Through training, the node embeddings evolve over time. I visualize them every 10 epochs, and embeddings in the initialization (before training), 40th epoch, and 400th epoch, to give you an intuition of how they are evolved. Node belonging to different communities are separately clustered and the loss has been reduced from 1.4502 to 0.0455. The basic 3-layer GCN model seems to linearly separate the communities and classifying (most of) the nodes successfully.  

References

Chaitanya Joshi, Vijay Prakash Dwivedi, Xavier Bresson. (2019). Spatial Graph ConvNets. Retrieved on September 14th, 2022, from https://graphdeeplearning.github.io/project/spatial-convnets/

Dwivedi, V. P., Joshi, C. K., Luu, A. T., Laurent, T., Bengio, Y., & Bresson, X. (2020). Benchmarking Graph Neural Networks. https://doi.org/10.48550/ARXIV.2003.00982

Hamilton, W. L., Ying, R., & Leskovec, J. (2017). Representation Learning on Graphs: Methods and Applications. https://doi.org/10.48550/ARXIV.1709.05584

Leskovec, J. (2021). CS224W: Machine Learning with Graphs [Assignment]. Stanford. http://web.stanford.edu/class/cs224w

Lin, C.-H., Lin, Y.-C., Wu, Y.-J., Chung, W.-H., & Lee, T.-S. (2021).
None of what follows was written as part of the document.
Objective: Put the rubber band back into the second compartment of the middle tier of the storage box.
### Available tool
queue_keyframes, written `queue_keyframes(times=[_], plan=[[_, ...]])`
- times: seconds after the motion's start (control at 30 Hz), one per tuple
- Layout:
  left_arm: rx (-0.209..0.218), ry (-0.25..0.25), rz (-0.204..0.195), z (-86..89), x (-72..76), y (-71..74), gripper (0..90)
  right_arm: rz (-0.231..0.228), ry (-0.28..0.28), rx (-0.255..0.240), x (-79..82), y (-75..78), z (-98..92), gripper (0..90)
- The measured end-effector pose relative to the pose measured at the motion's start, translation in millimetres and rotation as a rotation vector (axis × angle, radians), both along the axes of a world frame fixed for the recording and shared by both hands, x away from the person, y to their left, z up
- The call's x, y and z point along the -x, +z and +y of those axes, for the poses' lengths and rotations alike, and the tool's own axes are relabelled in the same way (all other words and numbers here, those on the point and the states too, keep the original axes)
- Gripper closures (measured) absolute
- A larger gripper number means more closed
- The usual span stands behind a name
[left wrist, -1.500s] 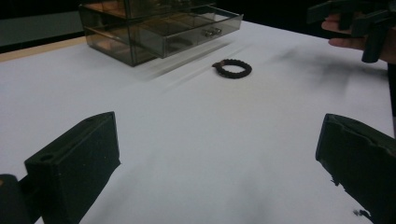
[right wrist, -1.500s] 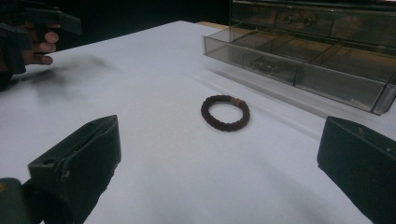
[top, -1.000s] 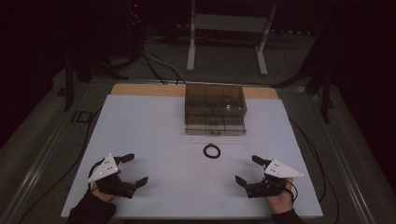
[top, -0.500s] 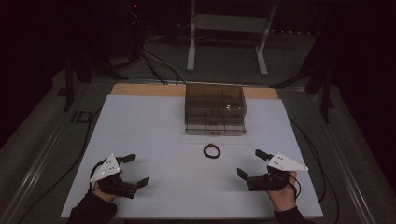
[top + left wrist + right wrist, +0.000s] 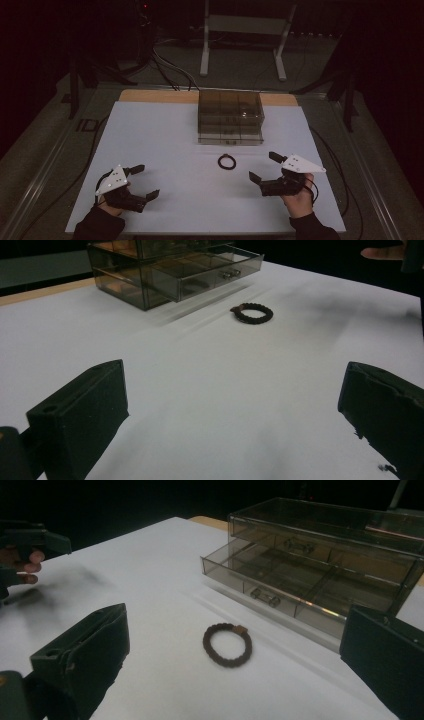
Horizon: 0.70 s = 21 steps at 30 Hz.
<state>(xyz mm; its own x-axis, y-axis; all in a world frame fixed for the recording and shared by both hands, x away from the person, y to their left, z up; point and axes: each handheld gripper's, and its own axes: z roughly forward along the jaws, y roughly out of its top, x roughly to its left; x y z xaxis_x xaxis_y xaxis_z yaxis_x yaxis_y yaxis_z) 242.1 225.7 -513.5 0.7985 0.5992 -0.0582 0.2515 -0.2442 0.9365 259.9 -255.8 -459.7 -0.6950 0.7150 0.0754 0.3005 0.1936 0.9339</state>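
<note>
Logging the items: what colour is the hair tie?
Dark brown hair tie, with a lighter brown joint; clearest in the right gripper view.
</note>
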Motion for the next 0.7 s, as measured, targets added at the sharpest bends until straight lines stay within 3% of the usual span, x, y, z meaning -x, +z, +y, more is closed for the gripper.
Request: queue_keyframes(times=[0.7], plan=[[-0.001,-0.001,0.004,0.0,0.5,-0.2,0.4,0.008,0.042,0.013,-24.9,9.5,22.8,0.0]])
A Survey on Deep Learning-Based Vehicular Communication Applications. Journal of Signal Processing Systems, 93(4), 369–388. https://doi.org/10.1007/s11265-020-01587-2

Sanchez-Lengeling, B., Reif, E., Pearce, A., & Wiltschko, A. (2021). A Gentle Introduction to Graph Neural Networks. Distill, 6(8), 10.23915/distill.00033. https://doi.org/10.23915/distill.00033

Scarselli, F., Gori, M., Ah Chung Tsoi, Hagenbuchner, M., & Monfardini, G. (2009). The Graph Neural Network Model. IEEE Transactions on Neural Networks, 20(1), 61–80. https://doi.org/10.1109/TNN.2008.2005605

W.L. Hamilton, R. Ying, and J. Leskovec. (2017). Inductive representation learning on large graphs. In NeurIPS, 2017.